Would you reproduce all of the entries exactly?

[[ SUPPLIED RECORDS open ]]

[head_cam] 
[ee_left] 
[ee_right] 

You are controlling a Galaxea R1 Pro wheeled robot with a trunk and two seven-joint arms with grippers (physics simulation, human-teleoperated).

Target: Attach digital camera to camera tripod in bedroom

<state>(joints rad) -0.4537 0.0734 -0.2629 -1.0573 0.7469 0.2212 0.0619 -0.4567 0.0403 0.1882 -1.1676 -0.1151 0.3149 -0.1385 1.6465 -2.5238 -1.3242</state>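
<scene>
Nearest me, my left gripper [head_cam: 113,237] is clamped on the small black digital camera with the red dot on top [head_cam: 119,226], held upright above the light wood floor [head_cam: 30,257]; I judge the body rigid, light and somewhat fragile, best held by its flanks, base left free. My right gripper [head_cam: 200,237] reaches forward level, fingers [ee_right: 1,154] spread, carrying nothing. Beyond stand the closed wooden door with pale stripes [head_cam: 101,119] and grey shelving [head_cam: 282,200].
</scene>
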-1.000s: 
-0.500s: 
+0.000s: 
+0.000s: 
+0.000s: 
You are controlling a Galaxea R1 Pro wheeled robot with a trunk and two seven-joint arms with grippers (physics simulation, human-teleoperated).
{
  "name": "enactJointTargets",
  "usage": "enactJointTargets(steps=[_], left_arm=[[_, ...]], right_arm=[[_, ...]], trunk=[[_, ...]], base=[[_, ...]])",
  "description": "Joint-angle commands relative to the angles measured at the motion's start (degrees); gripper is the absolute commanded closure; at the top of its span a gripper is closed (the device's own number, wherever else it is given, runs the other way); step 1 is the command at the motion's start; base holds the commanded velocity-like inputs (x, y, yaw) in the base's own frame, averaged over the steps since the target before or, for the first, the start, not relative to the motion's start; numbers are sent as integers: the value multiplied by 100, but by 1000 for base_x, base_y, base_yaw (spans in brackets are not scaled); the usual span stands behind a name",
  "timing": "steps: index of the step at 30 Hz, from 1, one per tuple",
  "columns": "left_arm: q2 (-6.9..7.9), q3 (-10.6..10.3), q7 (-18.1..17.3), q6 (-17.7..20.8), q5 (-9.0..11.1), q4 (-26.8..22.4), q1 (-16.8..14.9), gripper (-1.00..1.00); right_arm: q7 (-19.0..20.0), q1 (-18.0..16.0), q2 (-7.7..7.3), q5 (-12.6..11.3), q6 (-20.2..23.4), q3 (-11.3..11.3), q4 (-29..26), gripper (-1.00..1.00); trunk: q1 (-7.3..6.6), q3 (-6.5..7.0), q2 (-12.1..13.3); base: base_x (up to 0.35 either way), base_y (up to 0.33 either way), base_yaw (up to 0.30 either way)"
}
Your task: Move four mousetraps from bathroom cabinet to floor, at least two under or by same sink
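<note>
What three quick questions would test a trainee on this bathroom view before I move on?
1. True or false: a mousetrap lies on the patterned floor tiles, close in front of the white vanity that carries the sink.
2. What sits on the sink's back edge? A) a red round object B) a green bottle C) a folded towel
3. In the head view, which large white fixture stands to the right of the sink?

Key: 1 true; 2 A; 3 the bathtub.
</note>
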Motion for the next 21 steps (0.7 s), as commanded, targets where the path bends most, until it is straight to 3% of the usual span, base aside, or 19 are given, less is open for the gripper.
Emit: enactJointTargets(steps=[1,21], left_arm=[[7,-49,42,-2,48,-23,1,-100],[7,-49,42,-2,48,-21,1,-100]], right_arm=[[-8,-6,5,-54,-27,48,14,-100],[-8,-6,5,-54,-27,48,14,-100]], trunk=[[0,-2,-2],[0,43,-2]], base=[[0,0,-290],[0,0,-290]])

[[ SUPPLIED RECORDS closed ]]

• RESPONSE TO THE EXERCISE:
[head_cam] 
[ee_left] 
[ee_right] 

You are controlling a Galaxea R1 Pro wheeled robot with a trunk and two seven-joint arms with grippers (physics simulation, human-teleoperated).

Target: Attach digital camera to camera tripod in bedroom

<state>(joints rad) -0.4537 0.0734 -0.2629 -1.0573 0.7469 0.2212 0.0619 -0.4567 0.0403 0.1882 -1.1676 -0.1151 0.3149 -0.1385 1.6465 -2.5238 -1.3242</state>
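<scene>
Nearest me, my left gripper [head_cam: 113,237] is clamped on the small black digital camera with the red dot on top [head_cam: 119,226], held upright above the light wood floor [head_cam: 30,257]; I judge the body rigid, light and somewhat fragile, best held by its flanks, base left free. My right gripper [head_cam: 200,237] reaches forward level, fingers [ee_right: 1,154] spread, carrying nothing. Beyond stand the closed wooden door with pale stripes [head_cam: 101,119] and grey shelving [head_cam: 282,200].
</scene>
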-1.000s: 
-0.500s: 
+0.000s: 
+0.000s: 
+0.000s: 
You are controlling a Galaxea R1 Pro wheeled robot with a trunk and two seven-joint arms with grippers (physics simulation, human-teleoperated).
{
  "name": "enactJointTargets",
  "usage": "enactJointTargets(steps=[_], left_arm=[[_, ...]], right_arm=[[_, ...]], trunk=[[_, ...]], base=[[_, ...]])",
  "description": "Joint-angle commands relative to the angles measured at the motion's start (degrees); gripper is the absolute commanded closure; at the top of its span a gripper is closed (the device's own number, wherever else it is given, runs the other way); step 1 is the command at the motion's start; base holds the commanded velocity-like inputs (x, y, yaw) in the base's own frame, averaged over the steps since the target before or, for the first, the start, not relative to the motion's start; numbers are sent as integers: the value multiplied by 100, but by 1000 for base_x, base_y, base_yaw (spans in brackets are not scaled); the usual span stands behind a name",
  "timing": "steps: index of the step at 30 Hz, from 1, one per tuple",
  "columns": "left_arm: q2 (-6.9..7.9), q3 (-10.6..10.3), q7 (-18.1..17.3), q6 (-17.7..20.8), q5 (-9.0..11.1), q4 (-26.8..22.4), q1 (-16.8..14.9), gripper (-1.00..1.00); right_arm: q7 (-19.0..20.0), q1 (-18.0..16.0), q2 (-7.7..7.3), q5 (-12.6..11.3), q6 (-20.2..23.4), q3 (-11.3..11.3), q4 (-29..26), gripper (-1.00..1.00); trunk: q1 (-7.3..6.6), q3 (-6.5..7.0), q2 (-12.1..13.3); base: base_x (up to 0.35 either way), base_y (up to 0.33 either way), base_yaw (up to 0.30 either way)"
}
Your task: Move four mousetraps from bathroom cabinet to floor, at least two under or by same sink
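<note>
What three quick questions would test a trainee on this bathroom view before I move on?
1. True or false: a mousetrap lies on the patterned floor tiles, close in front of the white vanity that carries the sink.
2. What sits on the sink's back edge? A) a red round object B) a green bottle C) a folded towel
3. In the head view, which large white fixture stands to the right of the sink?

Key: 1 true; 2 A; 3 the bathtub.
</note>
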Motion for the next 21 steps (0.7 s), as commanded, targets where the path bends most, until it is straight to 3% of the usual span, base aside, or 19 are given, less is open for the gripper.
Emit: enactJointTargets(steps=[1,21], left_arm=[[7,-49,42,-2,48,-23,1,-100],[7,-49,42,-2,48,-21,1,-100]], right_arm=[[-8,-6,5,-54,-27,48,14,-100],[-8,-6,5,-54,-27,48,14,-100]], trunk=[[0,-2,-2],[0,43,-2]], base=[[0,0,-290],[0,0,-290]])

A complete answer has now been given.